### TASK TO CARRY OUT
From the opening line of the records through the line bearing "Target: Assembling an", set down every line exactly.

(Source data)
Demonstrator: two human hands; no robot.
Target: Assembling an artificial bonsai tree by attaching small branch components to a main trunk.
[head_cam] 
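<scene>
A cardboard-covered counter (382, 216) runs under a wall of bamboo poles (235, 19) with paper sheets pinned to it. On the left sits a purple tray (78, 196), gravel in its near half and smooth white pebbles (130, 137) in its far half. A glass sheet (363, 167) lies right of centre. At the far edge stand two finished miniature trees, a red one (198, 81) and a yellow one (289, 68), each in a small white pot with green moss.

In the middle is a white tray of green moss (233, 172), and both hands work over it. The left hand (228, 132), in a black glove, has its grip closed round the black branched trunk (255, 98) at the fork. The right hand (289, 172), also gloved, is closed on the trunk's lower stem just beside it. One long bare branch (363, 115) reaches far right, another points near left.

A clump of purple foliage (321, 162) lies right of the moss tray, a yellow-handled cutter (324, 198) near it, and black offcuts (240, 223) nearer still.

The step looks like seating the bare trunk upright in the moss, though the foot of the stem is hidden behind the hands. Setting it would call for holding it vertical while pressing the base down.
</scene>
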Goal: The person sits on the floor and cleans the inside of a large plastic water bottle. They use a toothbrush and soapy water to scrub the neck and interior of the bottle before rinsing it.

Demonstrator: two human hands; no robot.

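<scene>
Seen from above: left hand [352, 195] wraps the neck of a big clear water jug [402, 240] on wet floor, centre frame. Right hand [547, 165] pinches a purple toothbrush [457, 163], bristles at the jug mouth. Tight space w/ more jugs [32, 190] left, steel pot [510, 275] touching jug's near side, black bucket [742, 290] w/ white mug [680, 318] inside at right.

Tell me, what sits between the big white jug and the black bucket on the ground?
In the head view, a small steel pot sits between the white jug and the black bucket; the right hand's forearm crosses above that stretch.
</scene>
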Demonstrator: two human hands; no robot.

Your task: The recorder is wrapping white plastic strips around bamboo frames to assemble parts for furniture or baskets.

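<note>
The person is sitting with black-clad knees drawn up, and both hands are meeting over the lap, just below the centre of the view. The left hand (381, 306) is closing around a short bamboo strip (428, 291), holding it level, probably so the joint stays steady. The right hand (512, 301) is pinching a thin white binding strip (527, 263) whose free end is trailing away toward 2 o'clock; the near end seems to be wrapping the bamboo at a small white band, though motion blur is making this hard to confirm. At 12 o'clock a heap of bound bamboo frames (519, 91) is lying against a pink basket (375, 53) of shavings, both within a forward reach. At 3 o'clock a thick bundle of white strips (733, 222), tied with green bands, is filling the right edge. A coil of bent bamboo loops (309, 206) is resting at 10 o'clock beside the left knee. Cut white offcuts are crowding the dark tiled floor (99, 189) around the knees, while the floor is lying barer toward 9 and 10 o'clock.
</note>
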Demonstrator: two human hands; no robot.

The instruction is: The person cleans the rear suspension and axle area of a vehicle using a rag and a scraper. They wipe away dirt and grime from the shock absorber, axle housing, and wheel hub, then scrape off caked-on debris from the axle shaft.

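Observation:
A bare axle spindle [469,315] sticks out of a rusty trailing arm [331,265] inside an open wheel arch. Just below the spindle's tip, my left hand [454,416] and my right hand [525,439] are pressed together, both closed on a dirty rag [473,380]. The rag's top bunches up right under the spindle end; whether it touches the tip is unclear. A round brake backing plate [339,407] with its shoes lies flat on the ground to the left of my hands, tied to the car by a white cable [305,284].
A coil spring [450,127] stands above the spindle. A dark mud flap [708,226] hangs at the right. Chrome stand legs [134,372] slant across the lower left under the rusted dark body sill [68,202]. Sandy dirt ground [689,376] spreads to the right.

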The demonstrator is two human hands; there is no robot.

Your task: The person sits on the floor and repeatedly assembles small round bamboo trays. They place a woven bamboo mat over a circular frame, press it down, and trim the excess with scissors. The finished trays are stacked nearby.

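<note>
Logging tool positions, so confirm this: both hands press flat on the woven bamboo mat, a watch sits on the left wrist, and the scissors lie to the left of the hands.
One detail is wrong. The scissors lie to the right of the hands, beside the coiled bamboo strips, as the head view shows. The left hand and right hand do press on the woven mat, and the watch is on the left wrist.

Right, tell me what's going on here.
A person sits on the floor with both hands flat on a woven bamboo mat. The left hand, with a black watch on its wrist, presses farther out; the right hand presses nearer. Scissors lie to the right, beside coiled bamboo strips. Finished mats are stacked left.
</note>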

### ANSWER TO THIS PROBLEM
Demonstrator: two human hands; no robot.
Target: Assembling an artificial bonsai tree by attaching small branch components to a main trunk.

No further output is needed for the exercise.